══ Excerpted records

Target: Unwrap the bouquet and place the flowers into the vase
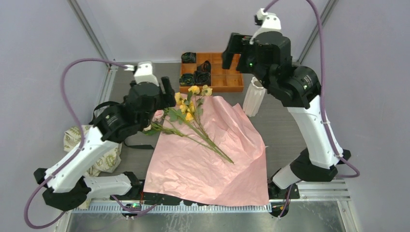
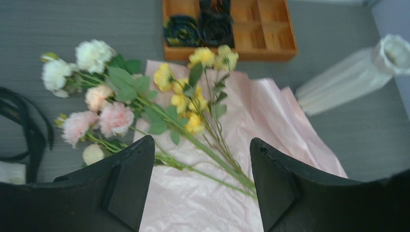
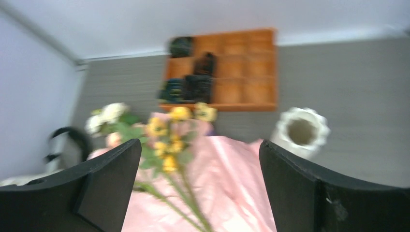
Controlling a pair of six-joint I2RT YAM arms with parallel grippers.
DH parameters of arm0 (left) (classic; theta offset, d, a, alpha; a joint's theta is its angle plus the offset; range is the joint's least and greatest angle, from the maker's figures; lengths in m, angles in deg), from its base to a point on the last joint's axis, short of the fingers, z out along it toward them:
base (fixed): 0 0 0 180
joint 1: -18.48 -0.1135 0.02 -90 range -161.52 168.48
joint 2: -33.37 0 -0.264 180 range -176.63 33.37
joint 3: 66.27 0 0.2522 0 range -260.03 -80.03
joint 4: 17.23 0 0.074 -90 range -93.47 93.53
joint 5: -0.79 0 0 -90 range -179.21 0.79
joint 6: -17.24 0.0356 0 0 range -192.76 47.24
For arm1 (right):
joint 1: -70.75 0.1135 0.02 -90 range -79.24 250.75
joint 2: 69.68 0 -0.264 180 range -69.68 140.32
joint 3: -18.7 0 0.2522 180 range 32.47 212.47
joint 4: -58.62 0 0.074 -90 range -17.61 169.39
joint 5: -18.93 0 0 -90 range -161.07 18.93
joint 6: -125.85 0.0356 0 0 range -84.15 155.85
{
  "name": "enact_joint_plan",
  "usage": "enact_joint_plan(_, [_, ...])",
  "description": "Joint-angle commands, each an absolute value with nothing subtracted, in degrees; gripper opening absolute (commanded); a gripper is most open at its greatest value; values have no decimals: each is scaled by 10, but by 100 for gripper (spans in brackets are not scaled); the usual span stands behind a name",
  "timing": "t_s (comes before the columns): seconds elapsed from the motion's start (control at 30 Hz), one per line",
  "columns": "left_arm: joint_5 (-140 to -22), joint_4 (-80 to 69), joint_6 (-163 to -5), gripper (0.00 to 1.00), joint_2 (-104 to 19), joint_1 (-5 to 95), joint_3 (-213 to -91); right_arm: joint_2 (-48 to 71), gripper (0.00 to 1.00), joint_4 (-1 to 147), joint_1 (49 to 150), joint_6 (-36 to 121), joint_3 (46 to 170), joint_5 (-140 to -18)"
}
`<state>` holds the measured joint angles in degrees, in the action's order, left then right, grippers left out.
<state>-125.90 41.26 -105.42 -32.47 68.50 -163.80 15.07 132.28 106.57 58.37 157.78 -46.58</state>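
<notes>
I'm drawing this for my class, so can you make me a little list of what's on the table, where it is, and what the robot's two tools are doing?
flowers: lying loose on the pink paper, blooms toward the tray, none in the vase
pink paper: spread open on the table
vase: upright beside the paper, empty
orange tray: at the far side, dark rosettes in some compartments
left tool: open, over the flowers, holding nothing
right tool: open, raised, holding nothing

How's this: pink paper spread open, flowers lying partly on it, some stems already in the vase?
No: the vase is empty; the right wrist view shows its bare mouth. The flowers lie partly on the spread pink paper.
</notes>
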Motion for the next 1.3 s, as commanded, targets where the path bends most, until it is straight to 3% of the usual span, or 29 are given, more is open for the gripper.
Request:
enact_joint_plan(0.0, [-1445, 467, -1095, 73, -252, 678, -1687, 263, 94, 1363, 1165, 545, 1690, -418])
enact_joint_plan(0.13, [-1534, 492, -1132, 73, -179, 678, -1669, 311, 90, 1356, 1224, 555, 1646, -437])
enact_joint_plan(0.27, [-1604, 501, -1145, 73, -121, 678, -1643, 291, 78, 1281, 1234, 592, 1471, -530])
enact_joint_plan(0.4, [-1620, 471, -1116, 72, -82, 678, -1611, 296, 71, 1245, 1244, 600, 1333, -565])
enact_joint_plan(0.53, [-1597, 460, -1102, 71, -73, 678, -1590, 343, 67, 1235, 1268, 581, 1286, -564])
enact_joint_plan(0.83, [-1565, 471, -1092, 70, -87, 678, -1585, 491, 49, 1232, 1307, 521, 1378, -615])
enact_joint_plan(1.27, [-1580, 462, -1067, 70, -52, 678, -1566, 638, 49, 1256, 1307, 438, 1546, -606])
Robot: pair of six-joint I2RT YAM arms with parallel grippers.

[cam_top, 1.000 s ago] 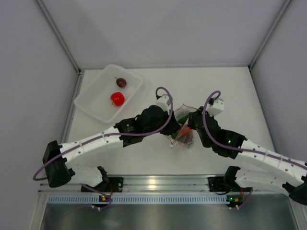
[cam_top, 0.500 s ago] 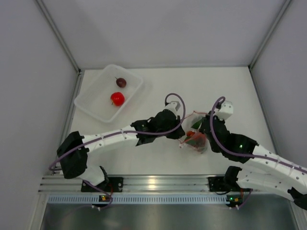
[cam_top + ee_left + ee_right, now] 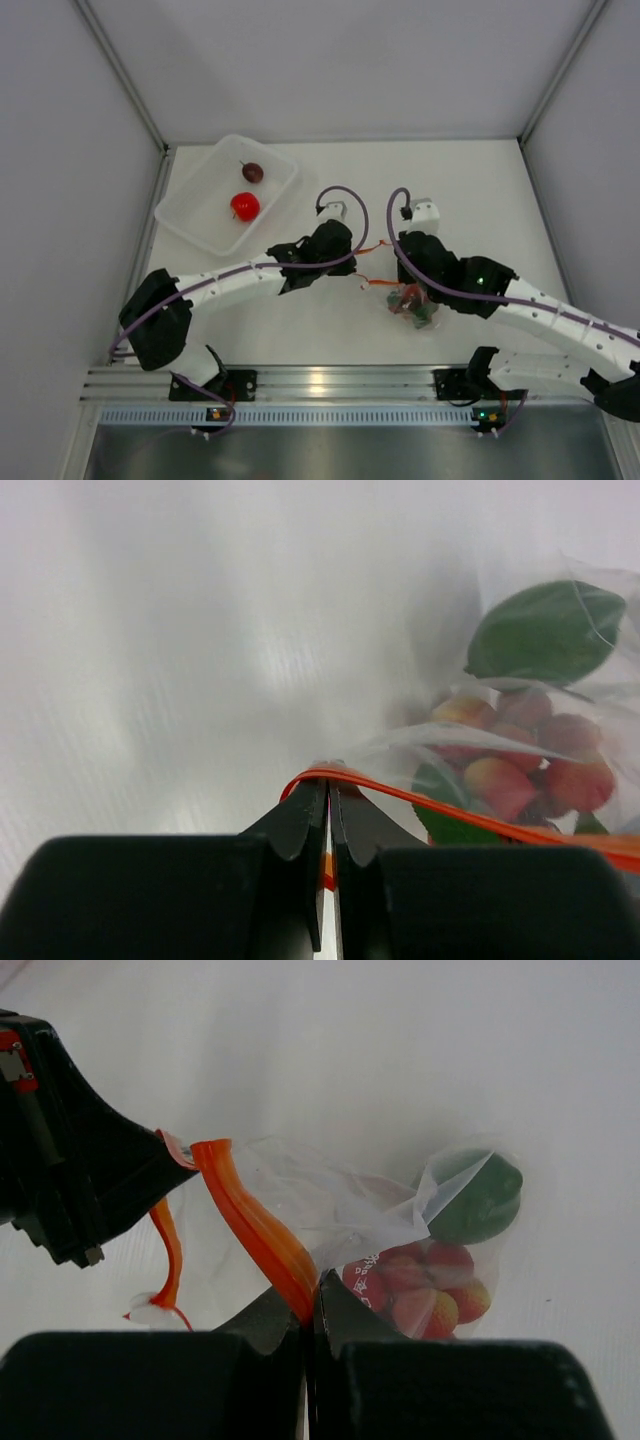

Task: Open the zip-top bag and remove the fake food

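Note:
The zip-top bag (image 3: 412,302) is held between my two grippers near the table's middle, its orange-red zip strip (image 3: 255,1225) pulled apart. My left gripper (image 3: 327,785) is shut on one side of the strip (image 3: 480,823). My right gripper (image 3: 310,1298) is shut on the other side. In the top view the left gripper (image 3: 357,262) is left of the bag and the right gripper (image 3: 398,272) is just above it. Inside the bag lie a green ball (image 3: 475,1195) and a cluster of little red balls (image 3: 420,1285) with green leaves (image 3: 545,630).
A rigid translucent tub (image 3: 180,222) stands at the back left with a red tomato (image 3: 245,206) and a dark maroon ball (image 3: 253,172) in it. White walls close in the table on three sides. The arm bases and a metal rail line the near edge.
Both grippers have shifted left and a little apart, still holding the strip. The bag's mouth is stretched wider and the bag body now hangs lower, below the right gripper.

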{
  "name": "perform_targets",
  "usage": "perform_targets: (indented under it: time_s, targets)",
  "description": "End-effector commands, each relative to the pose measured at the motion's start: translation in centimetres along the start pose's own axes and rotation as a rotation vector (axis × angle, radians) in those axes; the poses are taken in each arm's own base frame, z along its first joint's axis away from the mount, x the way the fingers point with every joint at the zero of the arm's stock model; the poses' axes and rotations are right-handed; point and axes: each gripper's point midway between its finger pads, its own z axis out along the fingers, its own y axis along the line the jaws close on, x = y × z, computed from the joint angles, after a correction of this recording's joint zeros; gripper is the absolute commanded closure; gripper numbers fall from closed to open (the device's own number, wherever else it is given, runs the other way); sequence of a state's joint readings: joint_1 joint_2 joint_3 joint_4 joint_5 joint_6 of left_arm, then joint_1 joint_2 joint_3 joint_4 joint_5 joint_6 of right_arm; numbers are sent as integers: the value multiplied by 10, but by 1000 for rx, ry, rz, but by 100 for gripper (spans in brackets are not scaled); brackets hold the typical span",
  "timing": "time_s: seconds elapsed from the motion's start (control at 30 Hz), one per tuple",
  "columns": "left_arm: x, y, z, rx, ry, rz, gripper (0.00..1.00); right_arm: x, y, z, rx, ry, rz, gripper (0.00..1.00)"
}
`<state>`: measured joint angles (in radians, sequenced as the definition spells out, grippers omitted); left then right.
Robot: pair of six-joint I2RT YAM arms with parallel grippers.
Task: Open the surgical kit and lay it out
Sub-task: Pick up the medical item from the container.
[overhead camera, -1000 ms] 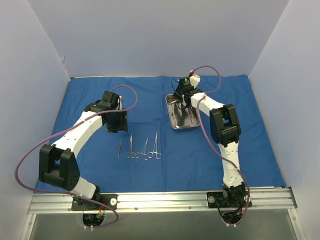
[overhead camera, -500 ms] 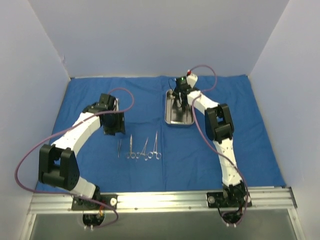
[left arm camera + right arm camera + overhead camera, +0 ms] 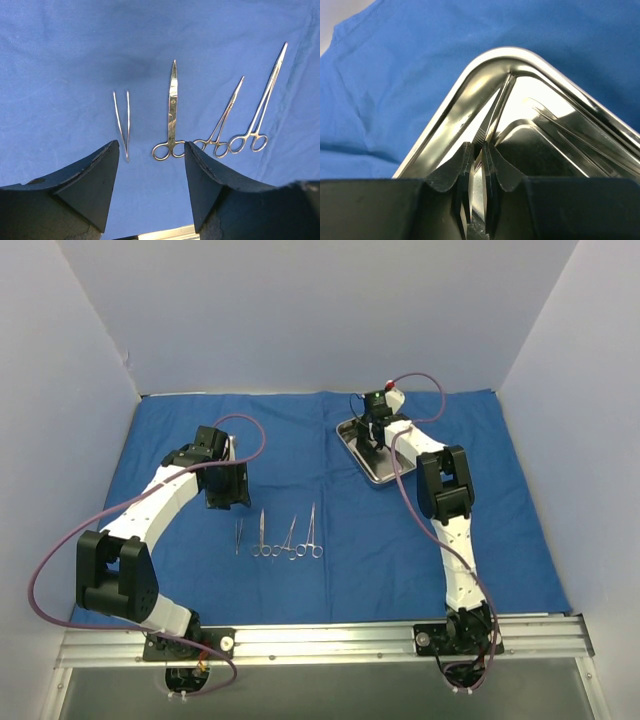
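Reading near to far: the row of instruments (image 3: 172,105) lies handles toward me on the blue wrap (image 3: 500,520). My left end effector (image 3: 151,147) hangs above it, partly open and empty. Farther off, my right end effector (image 3: 476,147) pinches a slim silver instrument (image 3: 495,107) in the steel tray (image 3: 470,75) corner, shaft pointing away, walls crowding the lift.

One tray (image 3: 382,468), one tweezers (image 3: 125,147), three ring-handled instruments (image 3: 173,105)

White arms (image 3: 165,495) — black joints (image 3: 118,575), purple cables (image 3: 420,377)
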<state>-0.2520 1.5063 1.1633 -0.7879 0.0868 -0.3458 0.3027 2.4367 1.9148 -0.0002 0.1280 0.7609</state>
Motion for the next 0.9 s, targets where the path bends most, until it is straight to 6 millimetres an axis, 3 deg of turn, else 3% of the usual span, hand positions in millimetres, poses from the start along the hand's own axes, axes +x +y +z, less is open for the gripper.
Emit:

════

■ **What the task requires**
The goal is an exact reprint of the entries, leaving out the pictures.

■ **Written answer**
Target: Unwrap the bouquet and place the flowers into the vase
Controlling a pair of six-joint I2RT YAM arms with parallel grippers.
DH parameters of arm0 (left) (classic; theta offset, d, a, alpha; a joint's theta is its angle plus the offset; range is the joint's least and greatest angle, from the maker's figures; lengths in m, angles in deg), from its base to a point on the last joint's axis, short of the fingers, z out along it toward them:
base (fixed): 0 0 0 180
joint 1: -18.48 -0.1135 0.02 -90 range -161.52 168.48
joint 2: -33.37 0 -0.264 180 range -176.63 33.37
joint 3: 66.27 0 0.2522 0 range -260.03 -80.03
joint 4: 17.23 0 0.074 -90 range -93.47 93.53
joint 5: -0.79 0 0 -90 range -179.21 0.79
joint 6: -17.24 0.0356 0 0 range -192.76 47.24
For arm1 (right):
joint 1: -70.75 0.1135 0.02 -90 range -79.24 250.75
joint 2: 69.68 0 -0.264 180 range -69.68 140.32
joint 3: -18.7 0 0.2522 180 range 32.47 212.47
joint 4: -58.62 0 0.074 -90 range -17.61 169.39
joint 5: -18.93 0 0 -90 range -161.07 18.93
joint 6: -125.85 0.0356 0 0 range -84.15 155.85
{
  "name": "enact_joint_plan",
  "usage": "enact_joint_plan(_, [_, ...])",
  "description": "Joint-angle commands, each an absolute value with nothing subtracted, in degrees; gripper opening absolute (commanded); a gripper is most open at its greatest value; values have no decimals: each is scaled by 10, but by 100 for gripper (spans in brackets are not scaled); the usual span stands behind a name",
  "timing": "t_s (comes before the columns): seconds elapsed from the motion's start (control at 30 Hz), one per line",
  "columns": "left_arm: joint_5 (-140 to -22), joint_4 (-80 to 69), joint_6 (-163 to -5), gripper (0.00 to 1.00), joint_2 (-104 to 19), joint_1 (-5 to 95), joint_3 (-213 to -91); right_arm: joint_2 (-48 to 71), gripper (0.00 to 1.00), joint_4 (-1 to 147), joint_1 (49 to 150), joint_6 (-36 to 121), joint_3 (46 to 170), joint_5 (-140 to -18)"
}
`<state>` holds the measured joint angles in degrees, in the action's order, left then right, grippers left out.
<state>-125.90 41.26 -105.42 -32.47 68.50 -163.80 15.07 132.28 106.57 58.37 157.78 -46.58</state>
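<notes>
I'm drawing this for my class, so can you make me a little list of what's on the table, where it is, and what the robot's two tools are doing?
flowers: lying loose on the pink paper, blooms toward the tray, none in the vase
pink paper: spread open on the table
vase: upright beside the paper, empty
orange tray: at the far side, dark rosettes in some compartments
left tool: open, over the flowers, holding nothing
right tool: open, raised, holding nothing

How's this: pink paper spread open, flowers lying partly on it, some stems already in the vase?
No: the vase is empty; the right wrist view shows its bare mouth. The flowers lie partly on the spread pink paper.
</notes>
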Motion for the next 1.3 s, as commanded, targets where the path bends most, until it is straight to 3% of the usual span, or 29 are given, more is open for the gripper.
Request:
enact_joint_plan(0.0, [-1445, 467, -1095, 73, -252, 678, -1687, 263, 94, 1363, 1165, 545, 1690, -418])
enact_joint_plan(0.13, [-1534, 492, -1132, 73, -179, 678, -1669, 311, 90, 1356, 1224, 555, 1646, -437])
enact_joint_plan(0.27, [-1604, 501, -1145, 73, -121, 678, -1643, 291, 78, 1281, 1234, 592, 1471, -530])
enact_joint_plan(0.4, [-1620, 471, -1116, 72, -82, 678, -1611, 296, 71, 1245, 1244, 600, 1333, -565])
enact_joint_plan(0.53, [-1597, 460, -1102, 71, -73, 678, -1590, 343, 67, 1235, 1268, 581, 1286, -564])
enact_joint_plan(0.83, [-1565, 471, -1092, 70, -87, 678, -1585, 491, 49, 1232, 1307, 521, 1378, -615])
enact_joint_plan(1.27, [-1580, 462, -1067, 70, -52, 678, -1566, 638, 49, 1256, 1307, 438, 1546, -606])
Robot: pair of six-joint I2RT YAM arms with parallel grippers.

[cam_top, 1.000 s ago] 
[cam_top, 0.500 s ago] 
[cam_top + ee_left + ee_right, now] 

Task: Open the zip-top bag and remove the fake food

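Note:
The zip-top bag (image 3: 412,302) is held between my two grippers near the table's middle, its orange-red zip strip (image 3: 255,1225) pulled apart. My left gripper (image 3: 327,785) is shut on one side of the strip (image 3: 480,823). My right gripper (image 3: 310,1298) is shut on the other side. In the top view the left gripper (image 3: 357,262) is left of the bag and the right gripper (image 3: 398,272) is just above it. Inside the bag lie a green ball (image 3: 475,1195) and a cluster of little red balls (image 3: 420,1285) with green leaves (image 3: 545,630).
A rigid translucent tub (image 3: 180,222) stands at the back left with a red tomato (image 3: 245,206) and a dark maroon ball (image 3: 253,172) in it. White walls close in the table on three sides. The arm bases and a metal rail line the near edge.
Both grippers have shifted left and a little apart, still holding the strip. The bag's mouth is stretched wider and the bag body now hangs lower, below the right gripper.
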
{
  "name": "perform_targets",
  "usage": "perform_targets: (indented under it: time_s, targets)",
  "description": "End-effector commands, each relative to the pose measured at the motion's start: translation in centimetres along the start pose's own axes and rotation as a rotation vector (axis × angle, radians) in those axes; the poses are taken in each arm's own base frame, z along its first joint's axis away from the mount, x the way the fingers point with every joint at the zero of the arm's stock model; the poses' axes and rotations are right-handed; point and axes: each gripper's point midway between its finger pads, its own z axis out along the fingers, its own y axis along the line the jaws close on, x = y × z, computed from the joint angles, after a correction of this recording's joint zeros; gripper is the absolute commanded closure; gripper numbers fall from closed to open (the device's own number, wherever else it is given, runs the other way); sequence of a state's joint readings: joint_1 joint_2 joint_3 joint_4 joint_5 joint_6 of left_arm, then joint_1 joint_2 joint_3 joint_4 joint_5 joint_6 of right_arm; numbers are sent as integers: the value multiplied by 10, but by 1000 for rx, ry, rz, but by 100 for gripper (spans in brackets are not scaled); brackets hold the typical span",
  "timing": "time_s: seconds elapsed from the motion's start (control at 30 Hz), one per tuple",
  "columns": "left_arm: x, y, z, rx, ry, rz, gripper (0.00..1.00); right_arm: x, y, z, rx, ry, rz, gripper (0.00..1.00)"
}
`<state>`: measured joint angles (in radians, sequenced as the definition spells out, grippers omitted); left then right.
Robot: pair of six-joint I2RT YAM arms with parallel grippers.
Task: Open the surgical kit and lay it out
Sub-task: Pick up the medical item from the container.
[overhead camera, -1000 ms] 
[overhead camera, -500 ms] 
[left arm camera + right arm camera + overhead camera, +0 ms] 
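Reading near to far: the row of instruments (image 3: 172,105) lies handles toward me on the blue wrap (image 3: 500,520). My left end effector (image 3: 151,147) hangs above it, partly open and empty. Farther off, my right end effector (image 3: 476,147) pinches a slim silver instrument (image 3: 495,107) in the steel tray (image 3: 470,75) corner, shaft pointing away, walls crowding the lift.

One tray (image 3: 382,468), one tweezers (image 3: 125,147), three ring-handled instruments (image 3: 173,105)

White arms (image 3: 165,495) — black joints (image 3: 118,575), purple cables (image 3: 420,377)
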<state>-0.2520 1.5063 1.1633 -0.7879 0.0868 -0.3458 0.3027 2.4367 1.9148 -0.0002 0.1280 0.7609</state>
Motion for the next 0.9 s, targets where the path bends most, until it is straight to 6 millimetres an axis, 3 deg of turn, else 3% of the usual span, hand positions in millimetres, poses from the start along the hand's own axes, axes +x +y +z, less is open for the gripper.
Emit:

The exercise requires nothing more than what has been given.